Pipelines, Mind Maps and Convolutional Neural Networks
The first time I tried training a convolutional neural network myself, I lost track of what changes made the network better or worse. I was overwhelmed by the number of decisions I had to make and the infinite possibilities that I had to explore.
I now use pipelines to experiment with different scenarios, and mind maps to see what I have tried and what else I can try.
In this article, I will talk about how I use pipelines and mind maps for training convolutional neural networks, using the German Traffic Sign image classification project as an example.

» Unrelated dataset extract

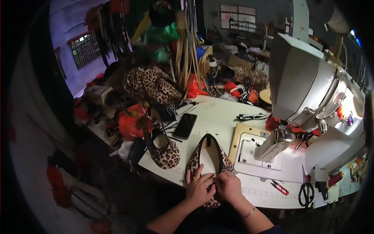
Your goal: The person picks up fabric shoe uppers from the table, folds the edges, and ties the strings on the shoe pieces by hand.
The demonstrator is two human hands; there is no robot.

The sections are as follows:
- Exploratory data analysis for pipeline
- Choosing a network architecture
- Experimenting with preprocessing
- Experimenting with network design
- Mind map and continuous improvement
Exploratory Data Analysis for Pipeline
I do the exploratory data analysis solely to come up with a pipeline plan. Let’s quickly look at the process in three steps:
- Understand the project objectives
- Perform data analysis for pipeline ideas
- Prepare train and validation set
The Project Objective
The objective is to classify the traffic sign images from the German Traffic Sign image classification into the predefined classes.
Visualization helps me to intuitively understand what I’m dealing with.
I printed the label and shape for each of the randomly selected images. The images come in different sizes.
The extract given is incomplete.